RECORDED DATA:
↓↓↓
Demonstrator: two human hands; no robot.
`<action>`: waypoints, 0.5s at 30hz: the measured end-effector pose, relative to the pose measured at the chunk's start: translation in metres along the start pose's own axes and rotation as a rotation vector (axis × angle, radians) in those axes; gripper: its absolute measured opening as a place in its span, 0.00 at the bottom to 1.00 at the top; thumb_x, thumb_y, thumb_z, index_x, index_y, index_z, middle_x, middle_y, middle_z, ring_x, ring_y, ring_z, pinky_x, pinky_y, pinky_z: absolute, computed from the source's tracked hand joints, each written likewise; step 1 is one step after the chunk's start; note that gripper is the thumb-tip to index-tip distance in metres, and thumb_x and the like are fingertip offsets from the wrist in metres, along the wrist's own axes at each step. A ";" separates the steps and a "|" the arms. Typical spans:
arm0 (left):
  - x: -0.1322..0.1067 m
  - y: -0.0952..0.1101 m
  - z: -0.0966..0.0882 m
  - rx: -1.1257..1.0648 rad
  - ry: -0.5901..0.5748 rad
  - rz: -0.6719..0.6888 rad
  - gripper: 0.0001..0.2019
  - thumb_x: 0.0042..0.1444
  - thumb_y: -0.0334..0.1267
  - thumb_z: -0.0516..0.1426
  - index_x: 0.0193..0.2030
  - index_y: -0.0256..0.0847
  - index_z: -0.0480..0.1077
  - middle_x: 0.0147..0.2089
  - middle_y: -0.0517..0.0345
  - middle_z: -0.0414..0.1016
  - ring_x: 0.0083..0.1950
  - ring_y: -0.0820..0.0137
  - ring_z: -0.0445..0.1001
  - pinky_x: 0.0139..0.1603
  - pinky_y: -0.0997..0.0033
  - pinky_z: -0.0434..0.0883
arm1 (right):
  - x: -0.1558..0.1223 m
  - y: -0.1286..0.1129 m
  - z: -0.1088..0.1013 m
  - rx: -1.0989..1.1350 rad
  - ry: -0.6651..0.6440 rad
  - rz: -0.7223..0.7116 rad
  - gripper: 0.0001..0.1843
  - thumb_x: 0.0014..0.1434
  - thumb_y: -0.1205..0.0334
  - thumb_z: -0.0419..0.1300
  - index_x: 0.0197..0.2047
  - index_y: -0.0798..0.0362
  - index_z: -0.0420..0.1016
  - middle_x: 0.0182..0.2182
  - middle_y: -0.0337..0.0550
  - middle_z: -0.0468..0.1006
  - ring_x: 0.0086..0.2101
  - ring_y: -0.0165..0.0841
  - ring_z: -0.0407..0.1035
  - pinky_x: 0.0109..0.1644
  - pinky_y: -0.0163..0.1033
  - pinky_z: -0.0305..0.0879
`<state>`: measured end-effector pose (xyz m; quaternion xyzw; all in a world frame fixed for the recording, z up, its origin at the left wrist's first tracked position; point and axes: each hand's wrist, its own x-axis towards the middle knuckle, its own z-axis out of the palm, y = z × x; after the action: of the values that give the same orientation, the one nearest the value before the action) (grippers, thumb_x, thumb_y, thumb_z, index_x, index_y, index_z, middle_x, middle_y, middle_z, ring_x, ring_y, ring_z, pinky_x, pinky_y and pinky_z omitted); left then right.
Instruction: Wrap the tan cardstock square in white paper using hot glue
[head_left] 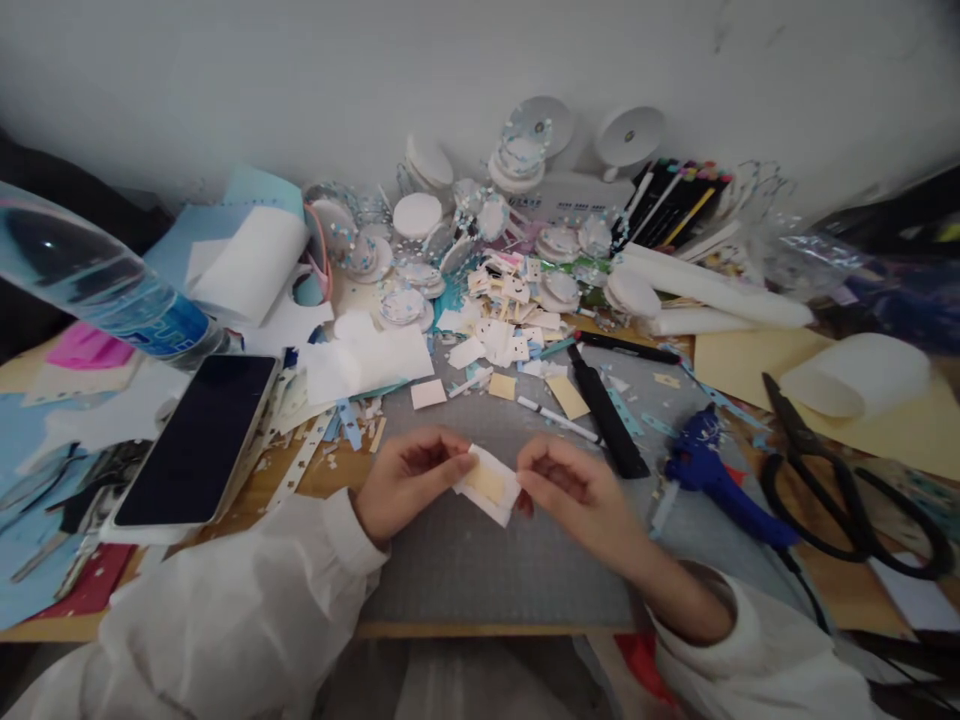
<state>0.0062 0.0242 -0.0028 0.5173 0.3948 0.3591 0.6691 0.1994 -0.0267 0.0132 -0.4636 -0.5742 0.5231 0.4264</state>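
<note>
Over a grey cutting mat both my hands hold one small white paper piece with a tan square on it. My left hand pinches its left edge, fingers curled. My right hand pinches its right edge, fingers also closed. White sleeves cover both arms. The piece hangs just above the mat, tilted toward me.
A phone lies at the left beside a water bottle. A blue glue gun and black scissors lie at the right. A black utility knife, a white pen, paper scraps and white round discs crowd the back.
</note>
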 end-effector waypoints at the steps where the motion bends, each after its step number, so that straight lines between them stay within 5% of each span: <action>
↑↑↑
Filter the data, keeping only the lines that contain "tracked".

ANSWER BOX:
`<action>`: waypoints, 0.5s at 30hz: the measured end-effector pose, relative to the pose measured at the chunk's start: translation in metres along the start pose's own axes and rotation as a rotation vector (axis × angle, radians) in those axes; gripper: its absolute measured opening as a place in its span, 0.00 at the bottom to 1.00 at the top; thumb_x, thumb_y, thumb_z, index_x, index_y, index_z, middle_x, middle_y, middle_z, ring_x, ring_y, ring_z, pinky_x, pinky_y, pinky_z: absolute, computed from the source's tracked hand joints, each written likewise; step 1 is one step after the chunk's start; note that gripper is the thumb-tip to index-tip distance in metres, and thumb_x and the like are fingertip offsets from the wrist in metres, along the wrist's own axes at each step. A ";" separates the steps and a "|" the arms. Typical spans:
`<state>`: measured end-effector pose (xyz m; quaternion xyzw; all in a world frame fixed for the recording, z up, its origin at the left wrist's first tracked position; point and axes: each hand's wrist, its own x-axis towards the middle knuckle, its own z-axis out of the palm, y = z × x; after the action: of the values that give the same orientation, the one nearest the value before the action) (grippers, thumb_x, thumb_y, thumb_z, index_x, index_y, index_z, middle_x, middle_y, middle_z, ring_x, ring_y, ring_z, pinky_x, pinky_y and pinky_z omitted); left then right.

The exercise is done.